No, it depends, some providers have tv2remotekeys.exe enabled on their STBs... some not...

If tv2remotekeys is not enabled on your STB, you can enable it, but you'll need to patch the MS(err... now Ericsson...) bootloader...

The only other way I can think of to get tv2remotekeys.exe running on an unmodified box is to make use of the Windows CE Autorun facility and have an .exe on a usb stick that is set to run "C:\Windows\tv2remotekeys.exe". When I plug a usb stick into the BT Vision box, its light flashes, so Windows CE is reading it looking for an autorun. In fact, one of my USB sticks makes the BT Vision box freeze until I remove it.

LOL Easy, Cowboy... That will not not work
I'm not even sure WinCE implements Autorun...

Or if I could get back into the secret menu and run the Ajax/CSS test and make it load a specially crafted gif/jpg to execute custom code.

You don't need that Secret Menu, just use Wireshark then load some interative tv app from your provider... You will see tons of PNG/JPEGs...
Now, you can just set some form of dns spoofing and the STB will load your images...

[VisionUser]

I'm not even sure WinCE implements Autorun...

According to this website Windows CE does have autorun.

When a memory card is inserted into a Windows Mobile / Windows CE device, the OS automatically looks in a certain folder for a program named Autorun.exe. If that program is found, then it is immediately run. The folder in which the OS looks is going to depend on what type of processor the device has. For an overwhelming majority of Windows Mobile devices, that folder will be "/2577". Here is a table of the possible folder names for other Windows CE devices:Processor   Folder Name
ARM 720   1824
Arm 820   2080
ARM 920   2336
ARM 7TDMI   70001
Hitachi SH3   10003
Hitachi SH3E   10004
Hitachi SH4   10005
Motorola 821   821
SH3   103
SH4   104
Strongarm   2577

One of my USB flash drives will cause the BT Vision box to freeze when I insert it, so the USB port is indeed being read by Windows CE and it doesn't like that particular model of USB flash drive for some reason.

[Mulder3]

Well, that's easy... According to http://msdn.microsoft.com/en-us/library/aa453696.aspx the folder for MIPS CPUs is 4000...

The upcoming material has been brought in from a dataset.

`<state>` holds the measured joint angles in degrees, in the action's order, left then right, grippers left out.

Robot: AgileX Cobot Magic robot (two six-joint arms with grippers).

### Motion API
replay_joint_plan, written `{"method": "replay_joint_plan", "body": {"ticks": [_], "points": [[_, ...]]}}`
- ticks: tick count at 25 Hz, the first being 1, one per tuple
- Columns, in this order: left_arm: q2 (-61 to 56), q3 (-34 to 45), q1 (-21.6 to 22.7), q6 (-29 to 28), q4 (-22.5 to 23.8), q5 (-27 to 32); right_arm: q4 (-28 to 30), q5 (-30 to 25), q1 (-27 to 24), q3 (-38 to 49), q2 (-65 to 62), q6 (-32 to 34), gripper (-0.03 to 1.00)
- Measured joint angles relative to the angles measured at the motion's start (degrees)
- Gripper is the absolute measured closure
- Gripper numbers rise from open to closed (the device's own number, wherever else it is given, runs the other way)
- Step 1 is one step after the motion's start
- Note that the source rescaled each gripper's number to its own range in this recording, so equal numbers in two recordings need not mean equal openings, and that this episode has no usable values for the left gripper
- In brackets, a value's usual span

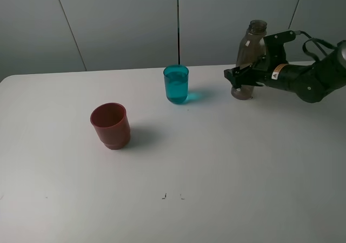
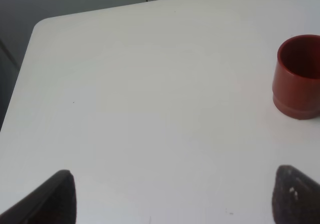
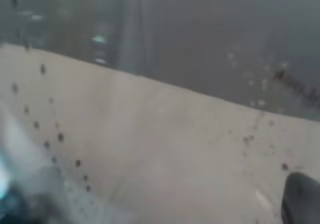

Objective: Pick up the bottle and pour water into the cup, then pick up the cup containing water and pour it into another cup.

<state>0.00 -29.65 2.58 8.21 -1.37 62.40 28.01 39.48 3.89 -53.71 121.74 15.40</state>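
Spanning the whole foreground: one table (image 1: 216,172), white, matte, with a rounded corner at the far left. Two small dark marks (image 1: 173,196) sit near the front edge, roughly centre.

Backdrop: grey panelled wall (image 1: 119,21), plain, split by thin dark seams, one vertical and the others slanted.

Item 1, another cup (image 1: 110,125): squat, opaque red-brown, stepped base, upright, left of centre and nearer than the other items. Its inside looks dark.

Item 2, the cup (image 1: 176,84): translucent teal tumbler, upright, near the middle of the table towards the far edge, well apart from the red-brown one. Water shows inside it.

Item 3, the bottle (image 1: 251,45): tall, smoky grey-brown, open threaded neck, roughly upright at the far right, base at the table surface.

Tool, right gripper (image 1: 242,76): black, reaching in from the right, set against the lower half of the bottle. Whether its jaws clamp the bottle or stand loose around it cannot be told (its own camera gives only a blur speckled with droplets, plus one dark fingertip (image 3: 300,201)).

Tool, left gripper (image 2: 175,184): jaws spread wide, nothing between them, hovering over bare table with the red-brown cup off to one side.
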Motion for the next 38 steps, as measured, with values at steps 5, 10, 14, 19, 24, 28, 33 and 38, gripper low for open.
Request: {"method": "replay_joint_plan", "body": {"ticks": [5, 10, 14, 19, 24, 28, 33, 38], "points": [[0.0, 0.0, 0.0, 0.0, 0.0, 0.0, 0.1, -0.8, 0.0, 5.9, -4.4, 0.0, -0.01], [0.0, 0.0, 0.0, 0.0, 0.0, 0.0, -0.8, -0.9, 0.0, 13.1, -9.4, -0.6, -0.02], [0.0, 0.0, 0.0, 0.0, 0.0, 0.0, -2.9, -1.0, 0.0, 18.3, -12.9, -1.3, -0.02], [0.0, 0.0, 0.0, 0.0, 0.0, 0.0, -3.5, -1.1, 0.1, 23.8, -17.3, -1.4, -0.02], [0.0, 0.0, 0.0, 0.0, 0.0, 0.0, -3.5, -1.1, 4.2, 26.1, -19.7, -1.4, -0.02], [0.0, 0.0, 0.0, 0.0, 0.0, 0.0, -4.6, 0.0, 8.9, 26.1, -19.7, -1.9, -0.02], [0.0, 0.0, 0.0, 0.0, 0.0, 0.0, -8.4, 1.5, 12.2, 24.1, -19.1, -3.3, -0.02], [0.0, 0.0, 0.0, 0.0, 0.0, 0.0, -9.4, 1.7, 16.8, 18.2, -14.3, -3.7, -0.02]]}}
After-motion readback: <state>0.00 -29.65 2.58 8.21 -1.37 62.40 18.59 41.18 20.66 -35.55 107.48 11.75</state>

The problem is... I'm quite sure the autorun functionality is implemented by the Windows shell (explorer.exe or whatever they use on Windows Mobile)

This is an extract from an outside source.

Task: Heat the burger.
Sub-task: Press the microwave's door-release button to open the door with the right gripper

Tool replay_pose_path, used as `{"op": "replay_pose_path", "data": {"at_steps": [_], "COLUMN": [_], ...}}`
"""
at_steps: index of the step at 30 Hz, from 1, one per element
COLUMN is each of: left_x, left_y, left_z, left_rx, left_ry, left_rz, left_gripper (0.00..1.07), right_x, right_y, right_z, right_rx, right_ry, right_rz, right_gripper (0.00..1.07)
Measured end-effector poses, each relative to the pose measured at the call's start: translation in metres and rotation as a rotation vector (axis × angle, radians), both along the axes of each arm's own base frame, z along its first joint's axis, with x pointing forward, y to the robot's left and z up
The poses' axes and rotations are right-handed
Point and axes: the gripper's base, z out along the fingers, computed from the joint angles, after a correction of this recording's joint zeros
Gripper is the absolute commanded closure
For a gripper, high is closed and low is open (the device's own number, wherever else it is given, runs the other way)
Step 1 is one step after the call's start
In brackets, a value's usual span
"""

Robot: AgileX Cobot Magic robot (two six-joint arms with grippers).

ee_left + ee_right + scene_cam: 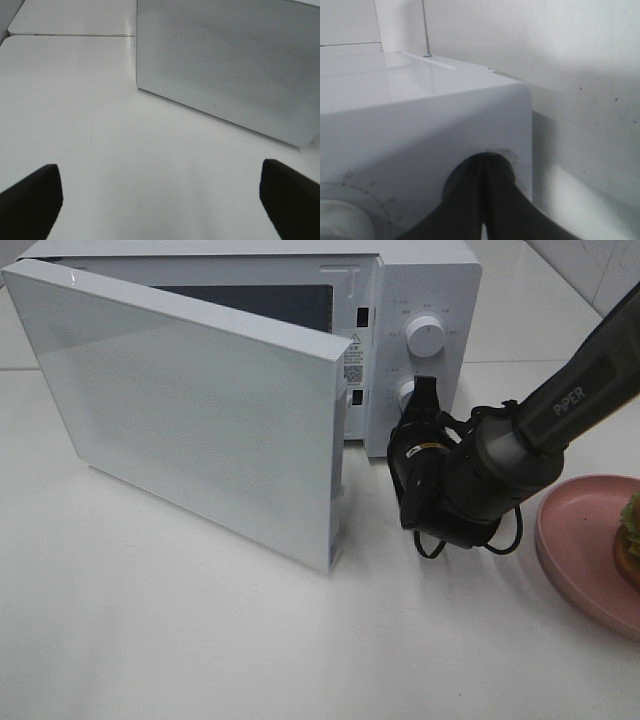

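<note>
At the microwave's control panel, I am holding my right gripper [425,390] with its jaws pressed fully together, nothing between them, the tips sitting on the lower dial [407,393]. In my right wrist view the same closed tips [484,167] are butting against a dark round recess in the white front; I am judging that as contact, though the exact touch is hidden by the fingers themselves. Just above, the upper dial [427,337] is standing free.

Moving outward, the microwave door [190,410] is swinging wide open toward the front, and the dark cavity [250,302] is showing behind it, left of my right gripper.

The burger [630,540] is lying the other way: to the right of my right gripper and nearer the front edge, on the pink plate [580,540], only partly in frame at the right border. It is sitting back along my right forearm rather than ahead of the tips, so I am judging that this arm, clearly the nearer one, must pull off the panel and turn back for it. It is round, so I am seeing no long axis to line up with.

My left gripper [160,175] is spread wide and empty over the white table [100,125], facing the door's outer face [225,65]; it is not showing in the high view.
</note>
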Motion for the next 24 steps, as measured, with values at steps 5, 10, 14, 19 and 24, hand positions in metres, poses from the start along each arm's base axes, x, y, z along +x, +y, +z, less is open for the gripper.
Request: {"op": "replay_pose_path", "data": {"at_steps": [5,10,14,19,24], "left_x": [0.000,0.000,0.000,0.000,0.000], "left_y": [0.000,0.000,0.000,0.000,0.000], "left_z": [0.000,0.000,0.000,0.000,0.000], "left_rx": [0.000,0.000,0.000,0.000,0.000], "left_ry": [0.000,0.000,0.000,0.000,0.000], "left_rz": [0.000,0.000,0.000,0.000,0.000], "left_gripper": [0.07,0.07,0.07,0.07,0.07], "right_x": [0.000,0.000,0.000,-0.002,-0.006], "right_y": [0.000,0.001,0.000,-0.006,-0.009], "right_z": [0.000,0.000,0.003,0.006,0.013], "right_rx": [-0.005,-0.007,0.001,-0.015,-0.025], "right_ry": [0.007,0.025,0.041,0.049,0.055], "right_rz": [0.005,0.017,0.029,0.058,0.093], "right_gripper": [1.07,1.07,1.07,1.07,1.07]}}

And the STB isn't running the shell

[VisionUser]

Well, that's easy... According to http://msdn.microsoft.com/en-us/library/aa453696.aspx the folder for MIPS CPUs is 4000...

The problem is... I'm quite sure the autorun functionality is implemented by the Windows shell (explorer.exe or whatever they use on Windows Mobile)

And the STB isn't running the shell

When a USB flash drive is plugged into the box before boot up, the box will access the flash drive 2 times early on during the boot up process. The question is, what file is it looking for on the USB flash drive? Could it be looking for a firmware update or a file to execute?